§ **What you have to do**
Apart from the pictures, every record here must be copied word for word.

[Data provided]

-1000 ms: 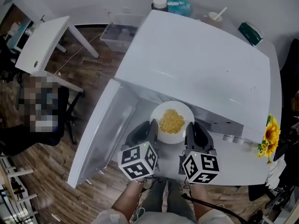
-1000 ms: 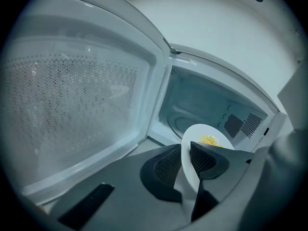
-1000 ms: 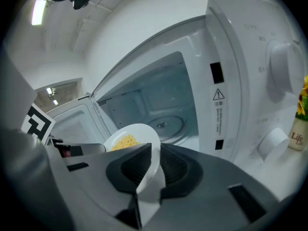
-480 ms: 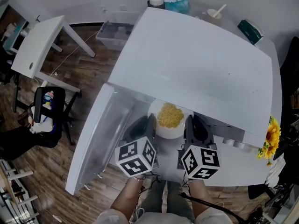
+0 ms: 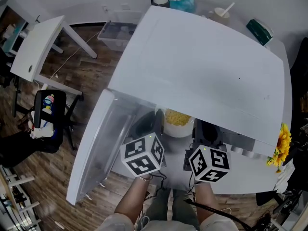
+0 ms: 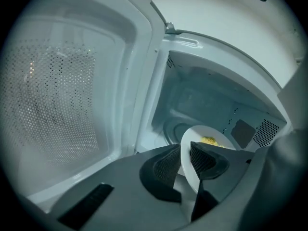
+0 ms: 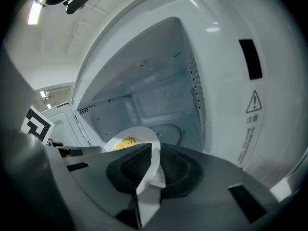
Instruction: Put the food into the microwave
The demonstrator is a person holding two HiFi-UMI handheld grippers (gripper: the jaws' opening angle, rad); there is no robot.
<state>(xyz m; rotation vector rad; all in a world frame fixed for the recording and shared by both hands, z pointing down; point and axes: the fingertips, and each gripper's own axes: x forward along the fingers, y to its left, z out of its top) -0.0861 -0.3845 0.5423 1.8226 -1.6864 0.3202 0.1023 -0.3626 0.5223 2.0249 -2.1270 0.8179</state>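
Observation:
A white plate [image 5: 176, 127] with yellow food [image 5: 177, 117] is held between both grippers at the mouth of the open white microwave [image 5: 202, 66]. In the head view the microwave's top hides the plate's far half. My left gripper [image 6: 185, 153] is shut on the plate's left rim [image 6: 192, 150], and the food [image 6: 209, 140] shows beyond the pads. My right gripper [image 7: 153, 160] is shut on the plate's right rim [image 7: 139, 136]. The glass turntable [image 7: 168, 129] lies just beyond the plate inside the cavity. The door [image 5: 103, 143] stands swung open at the left.
The microwave's control panel side [image 7: 250, 90] stands close on the right. A sunflower [image 5: 279, 143] sits at the counter's right end. On the wood floor at the left are a white desk [image 5: 41, 47], a black chair [image 5: 48, 109] and a clear bin [image 5: 115, 32].
Both grippers have carried the plate forward into the microwave's opening. The plate, fully in sight a second ago, is now half hidden under the microwave's top.

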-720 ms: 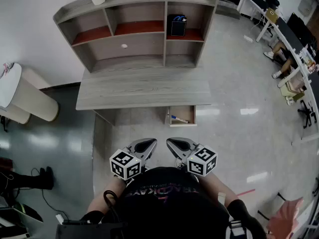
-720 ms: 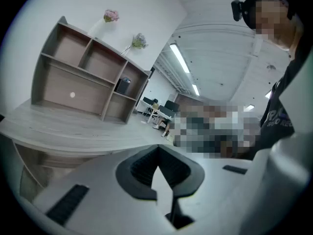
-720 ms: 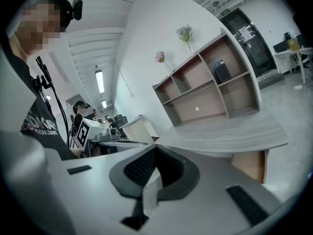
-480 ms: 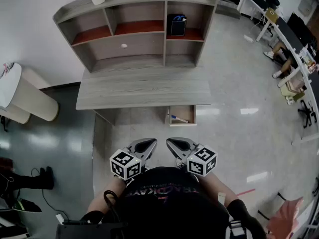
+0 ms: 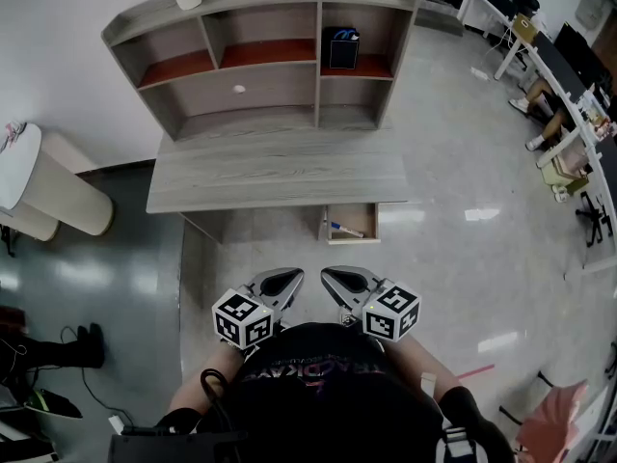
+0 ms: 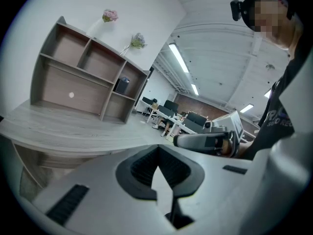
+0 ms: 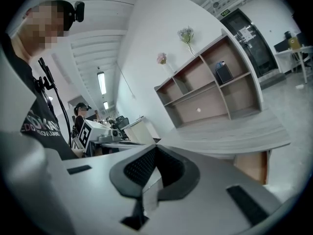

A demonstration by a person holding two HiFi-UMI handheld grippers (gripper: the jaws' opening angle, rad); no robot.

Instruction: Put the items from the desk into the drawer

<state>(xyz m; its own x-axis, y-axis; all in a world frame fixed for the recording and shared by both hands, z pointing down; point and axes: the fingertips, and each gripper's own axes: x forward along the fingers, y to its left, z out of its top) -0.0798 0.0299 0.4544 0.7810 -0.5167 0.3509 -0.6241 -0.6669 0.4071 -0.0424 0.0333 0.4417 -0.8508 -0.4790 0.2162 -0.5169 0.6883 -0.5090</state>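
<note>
Under the desk, an open drawer and two empty tongs

Under the right side of the desk, the drawer is pulled out, so things can drop straight in. One thin blue and white thing, maybe a pen, lies inside it. I see no loose things on the desk top, so the job looks close to done, or done. A black box sits in the top right hole of the shelf unit at the back of the desk. I cannot tell if it is meant to go in too. The left gripper and the right gripper are held side by side, close to the person's tummy and well away from the desk. Each one's jaws are pressed together with nothing between them. I think they are tucked in like that because there is nothing to carry right now.
</note>
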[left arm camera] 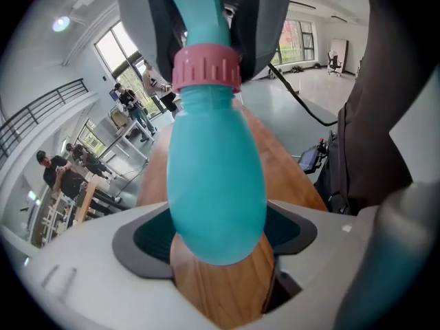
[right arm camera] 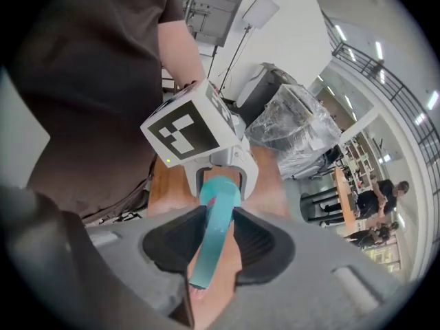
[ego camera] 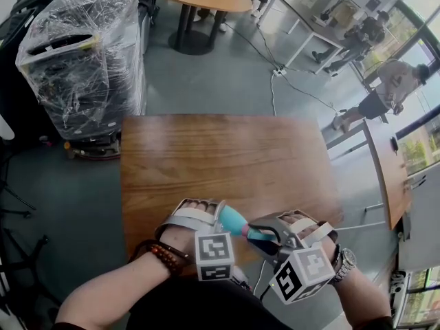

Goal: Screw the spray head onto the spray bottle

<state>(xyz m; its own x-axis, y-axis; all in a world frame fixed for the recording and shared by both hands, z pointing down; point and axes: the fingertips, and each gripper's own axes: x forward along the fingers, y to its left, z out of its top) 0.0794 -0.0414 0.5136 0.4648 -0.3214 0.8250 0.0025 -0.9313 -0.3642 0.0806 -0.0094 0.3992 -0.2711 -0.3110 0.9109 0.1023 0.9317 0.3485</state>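
Left tool [ego camera: 217, 215] is clamping the spray bottle [ego camera: 234, 221] — neck pointing frame-right toward the right tool [ego camera: 269, 239], which is gripping the spray head [right arm camera: 214, 225].

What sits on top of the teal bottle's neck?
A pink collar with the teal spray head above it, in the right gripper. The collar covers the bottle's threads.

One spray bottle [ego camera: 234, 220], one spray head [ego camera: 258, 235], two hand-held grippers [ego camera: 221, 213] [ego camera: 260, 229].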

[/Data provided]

§ **Task answer**
-1000 ms: 
-1000 ms: 
-1000 ms: 
-480 ms: 
+0 ms: 
+0 ms: 
+0 ms: 
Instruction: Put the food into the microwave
The demonstrator is a person holding two HiFi-UMI handheld grippers (gripper: the jaws' opening angle, rad); there is no robot.
<state>(xyz m; rotation vector rad; all in a world frame fixed for the recording and shared by both hands, z pointing down; point and axes: the fingertips, and each gripper's own axes: x forward along the fingers, y to its left, z out of its top) -0.0861 -0.3845 0.5423 1.8226 -1.6864 0.3202 0.1023 -0.3626 0.5223 2.0249 -2.1270 0.8179</state>
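Observation:
A white plate [image 5: 176, 127] with yellow food [image 5: 177, 117] is held between both grippers at the mouth of the open white microwave [image 5: 202, 66]. In the head view the microwave's top hides the plate's far half. My left gripper [image 6: 185, 153] is shut on the plate's left rim [image 6: 192, 150], and the food [image 6: 209, 140] shows beyond the pads. My right gripper [image 7: 153, 160] is shut on the plate's right rim [image 7: 139, 136]. The glass turntable [image 7: 168, 129] lies just beyond the plate inside the cavity. The door [image 5: 103, 143] stands swung open at the left.
The microwave's control panel side [image 7: 250, 90] stands close on the right. A sunflower [image 5: 279, 143] sits at the counter's right end. On the wood floor at the left are a white desk [image 5: 41, 47], a black chair [image 5: 48, 109] and a clear bin [image 5: 115, 32].
Both grippers have carried the plate forward into the microwave's opening. The plate, fully in sight a second ago, is now half hidden under the microwave's top.
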
-720 ms: 
-720 ms: 
-720 ms: 
-480 ms: 
+0 ms: 
+0 ms: 
+0 ms: 

A demonstration by a person holding two HiFi-UMI handheld grippers (gripper: the jaws' opening angle, rad); no robot.

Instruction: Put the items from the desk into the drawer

<state>(xyz m; its own x-axis, y-axis; all in a world frame fixed for the recording and shared by both hands, z pointing down; point and axes: the fingertips, and each gripper's own axes: x forward along the fingers, y to its left, z out of its top) -0.0798 0.0299 0.4544 0.7810 -0.5167 0.3509 -0.6241 -0.6669 0.4071 -0.0424 0.0333 0.4417 -0.8508 -0.4790 0.2162 -0.5169 0.6883 -0.5090</state>
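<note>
Under the desk, an open drawer and two empty tongs

Under the right side of the desk, the drawer is pulled out, so things can drop straight in. One thin blue and white thing, maybe a pen, lies inside it. I see no loose things on the desk top, so the job looks close to done, or done. A black box sits in the top right hole of the shelf unit at the back of the desk. I cannot tell if it is meant to go in too. The left gripper and the right gripper are held side by side, close to the person's tummy and well away from the desk. Each one's jaws are pressed together with nothing between them. I think they are tucked in like that because there is nothing to carry right now.
</note>
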[left arm camera] 
[right arm camera] 
[ego camera] 

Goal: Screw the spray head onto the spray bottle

<state>(xyz m; its own x-axis, y-axis; all in a world frame fixed for the recording and shared by both hands, z pointing down; point and axes: the fingertips, and each gripper's own axes: x forward along the fingers, y to its left, z out of its top) 0.0794 -0.0414 0.5136 0.4648 -0.3214 0.8250 0.0025 -0.9313 -0.3642 0.0806 -0.0094 0.3992 -0.2711 -0.3110 0.9109 0.1023 0.9317 0.3485</state>
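Left tool [ego camera: 217, 215] is clamping the spray bottle [ego camera: 234, 221] — neck pointing frame-right toward the right tool [ego camera: 269, 239], which is gripping the spray head [right arm camera: 214, 225].

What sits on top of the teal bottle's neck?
A pink collar with the teal spray head above it, in the right gripper. The collar covers the bottle's threads.

One spray bottle [ego camera: 234, 220], one spray head [ego camera: 258, 235], two hand-held grippers [ego camera: 221, 213] [ego camera: 260, 229].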

Work on this exercise has been completed.